Because it appeared that temperatures in Istanbul would rise substantially in the future under some scenarios we thought that the Warm Spell Duration Index (WSDI), defined as the count of days with at least six consecutive days when daily Tmax > 90th percentile of the reference period (1986–2005) [26], would be a useful indicator of periods when water use might be high or conditions were favourable to drought. Figure 15 shows the historical Türkiye WSDI for 1986–2005 and the projected WSDI by 2060 under four emission scenarios. Even in a low emission scenario (RCP 2.6), warmer periods seem likely to last about nine times longer than in the reference period (1986–2005).
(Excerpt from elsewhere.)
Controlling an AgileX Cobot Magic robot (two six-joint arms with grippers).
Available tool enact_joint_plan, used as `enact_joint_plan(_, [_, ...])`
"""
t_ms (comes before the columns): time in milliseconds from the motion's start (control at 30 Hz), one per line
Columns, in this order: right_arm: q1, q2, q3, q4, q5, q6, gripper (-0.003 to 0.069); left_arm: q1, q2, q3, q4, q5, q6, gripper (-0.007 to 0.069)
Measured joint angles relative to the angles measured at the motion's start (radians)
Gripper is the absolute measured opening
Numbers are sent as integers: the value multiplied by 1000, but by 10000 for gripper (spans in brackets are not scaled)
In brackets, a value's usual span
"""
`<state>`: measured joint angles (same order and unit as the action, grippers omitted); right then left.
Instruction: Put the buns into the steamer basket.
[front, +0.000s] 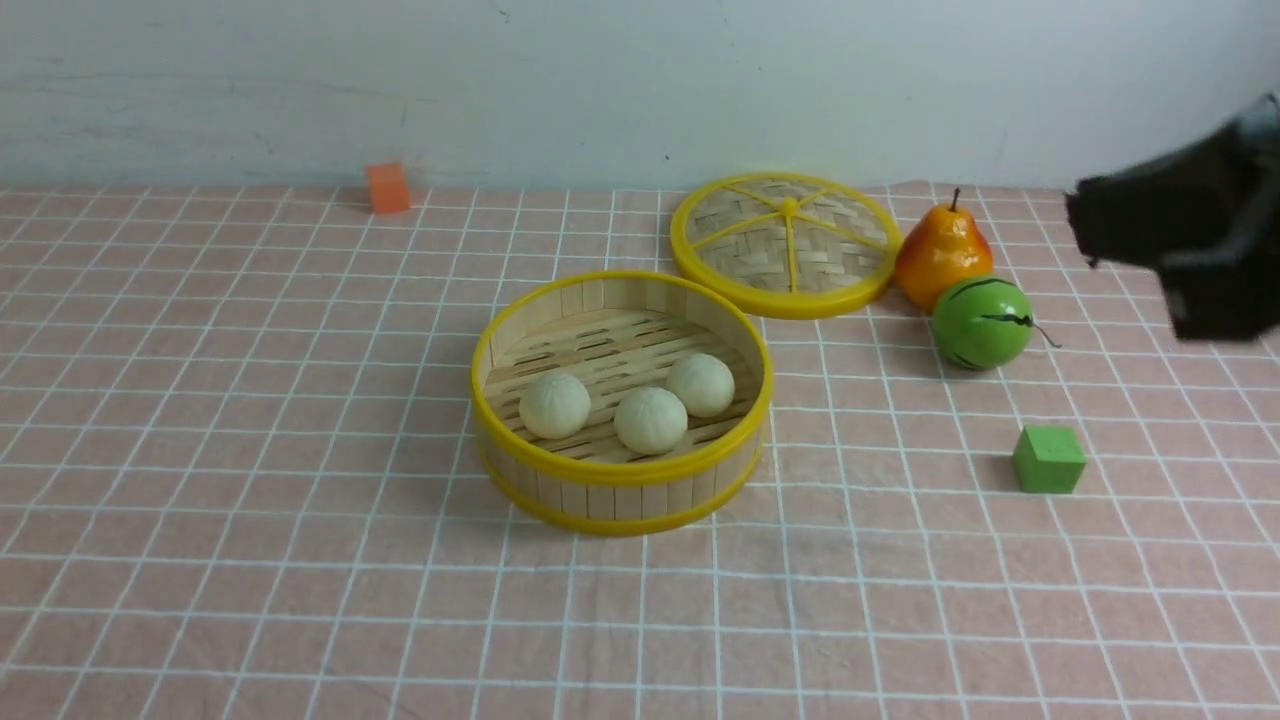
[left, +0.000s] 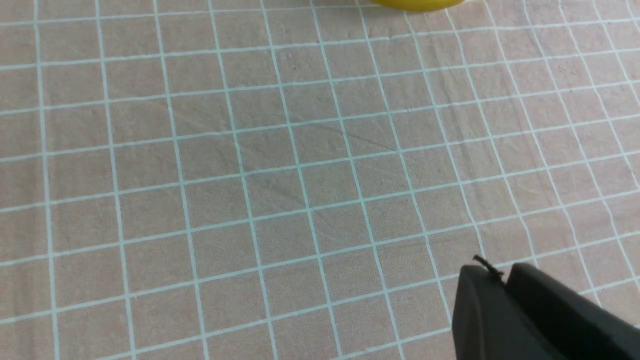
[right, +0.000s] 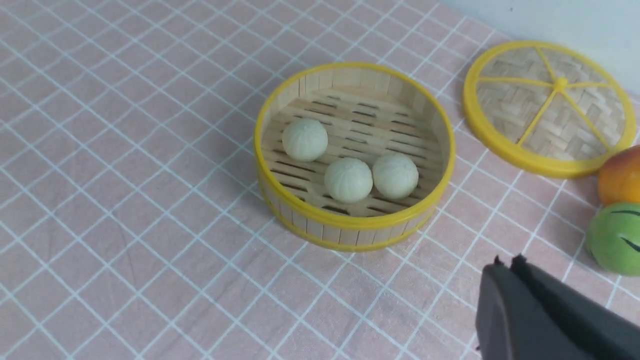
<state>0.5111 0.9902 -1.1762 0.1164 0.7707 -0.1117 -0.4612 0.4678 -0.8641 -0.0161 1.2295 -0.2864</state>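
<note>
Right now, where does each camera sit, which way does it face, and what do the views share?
Front: between the arms, looking forward over the steamer basket; the blurred right gripper shows at the right.
Left wrist: on the left arm, looking down at the gridded cloth; its jaws, together, show in a corner.
Right wrist: on the right arm, looking down across the table at the basket and woven lid; its closed jaws show.
Shared by front and right wrist: basket, three buns, lid.

Soft, even, fairly bright light fills the front view, with glints on the orange-red pear (front: 945, 255) and the green striped ball (front: 982, 323). The right gripper (front: 1085, 225) looks dark and blurred there — out of focus — while the bamboo steamer basket (front: 620, 500) appears sharp, its inside wall faintly shaded.
</note>
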Motion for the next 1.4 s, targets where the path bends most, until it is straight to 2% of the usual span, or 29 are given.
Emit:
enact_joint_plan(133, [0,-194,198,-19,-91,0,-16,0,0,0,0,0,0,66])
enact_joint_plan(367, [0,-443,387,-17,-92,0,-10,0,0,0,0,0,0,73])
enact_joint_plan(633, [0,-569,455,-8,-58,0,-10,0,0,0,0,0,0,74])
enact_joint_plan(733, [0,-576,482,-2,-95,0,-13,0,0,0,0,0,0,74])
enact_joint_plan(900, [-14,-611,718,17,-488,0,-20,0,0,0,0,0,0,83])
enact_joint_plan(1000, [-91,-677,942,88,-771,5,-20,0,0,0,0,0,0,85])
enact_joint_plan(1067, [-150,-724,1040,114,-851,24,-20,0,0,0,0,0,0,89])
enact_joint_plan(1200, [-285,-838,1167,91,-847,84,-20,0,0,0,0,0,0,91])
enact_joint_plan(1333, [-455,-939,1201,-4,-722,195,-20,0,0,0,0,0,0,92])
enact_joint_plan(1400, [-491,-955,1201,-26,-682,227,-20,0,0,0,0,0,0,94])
This will likely place more pressure on water resources, as people under high temperature conditions tend to use more water for recreational and other activities.

Figure 15
Figure 15
Figure 15

Warm Spell Duration Index in Turkiye for the period 2040–2059, the only time period available in [14], for the reference period 1986–2005.

International context to observations from the case study in Istanbul

Before modifying the original DPSIR framework (Fig. 3), we wanted to establish whether the Istanbul situation was unique or rather was similar to that found in other major cities or regions of countries during the pandemic, so we searched for comparative information in academic publications, reports from governments and companies and in the media.

Water use

Limited comparisons are possible between Istanbul and other areas at present due to a lack of comparative data for the pandemic period. This is due to natural–environmental variables, such as varying climatic patterns, as well as variations in governance, management and monitoring of water resources and systems in the areas being compared. These, in turn, might arise as the result of culturally (or politically) determined preferences, the initially adopted control paradigms and the associated strategies, and in addition a high level of power distance and uncertainty avoidance [27].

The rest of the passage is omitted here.